He has tracked the roller coaster ride of the spit's black guillemots (Cepphus grylle mandti) across four decades.

It was the warming climate that first allowed the birds to make the island their home.
They nest in the cavities found in abandoned old boxes and piles of driftwood, but need 80 days clear from snow to give their chicks time to hatch and fledge.
And it was only in late 1960s and early 1970s that such summer conditions persisted to enable the guillemots to breed routinely and successfully on Cooper.
The following couple of decades then saw the colony flourish.
The Arctic pack ice was rarely more than about 25km off shore, providing the parent birds easy access to the nutritious Arctic cod (Boreogadus saida) they prefer to feed their young.

In the past two decades, however, the summer marine ice-cover has retreated far from land.
This September, the lowest ice extent ever recorded in the satellite-observing era, saw the edge of the ice pack sit hundreds of km from the island.

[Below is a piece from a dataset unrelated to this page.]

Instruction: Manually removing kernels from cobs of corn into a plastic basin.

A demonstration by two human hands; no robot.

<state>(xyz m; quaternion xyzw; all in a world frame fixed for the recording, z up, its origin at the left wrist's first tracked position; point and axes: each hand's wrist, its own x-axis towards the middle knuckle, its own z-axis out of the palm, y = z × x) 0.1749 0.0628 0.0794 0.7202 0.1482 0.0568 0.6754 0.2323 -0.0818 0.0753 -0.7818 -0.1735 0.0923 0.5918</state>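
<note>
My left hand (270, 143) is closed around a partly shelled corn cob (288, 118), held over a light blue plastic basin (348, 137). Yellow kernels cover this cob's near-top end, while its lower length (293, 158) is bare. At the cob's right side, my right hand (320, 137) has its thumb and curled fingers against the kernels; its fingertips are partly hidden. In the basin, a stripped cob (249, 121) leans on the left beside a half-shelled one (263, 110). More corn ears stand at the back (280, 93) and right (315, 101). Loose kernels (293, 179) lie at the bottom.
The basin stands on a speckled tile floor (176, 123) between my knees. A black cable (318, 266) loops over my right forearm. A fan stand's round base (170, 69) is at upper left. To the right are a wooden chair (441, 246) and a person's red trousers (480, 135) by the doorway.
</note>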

That has severely restricted the guillemots' ability to retrieve the cod, which feed on the plankton that in turn depend for their existence on the algae that coat the underside of the ice.
The guillemots have responded by shifting to lower quality fish, such as fourhorn sculpin (Triglopsis quadricornis).
But their breeding success has suffered as a consequence.
"The sculpin is a bottom-fish. It doesn't have a very high fat content. It also has a very bony, spiny head and guillemot chicks don't even like to eat it," explained Dr Divoky.
"When the ice leaves, or the water temperature picks up to the point where the cod leave, the guillemots are going back to the same feeding spot but don't find anything. Then there's a day or two or three lag before they realise they have to switch to the sculpin. And it's in that lag that chicks die because the parents don't provide their young with the food they need."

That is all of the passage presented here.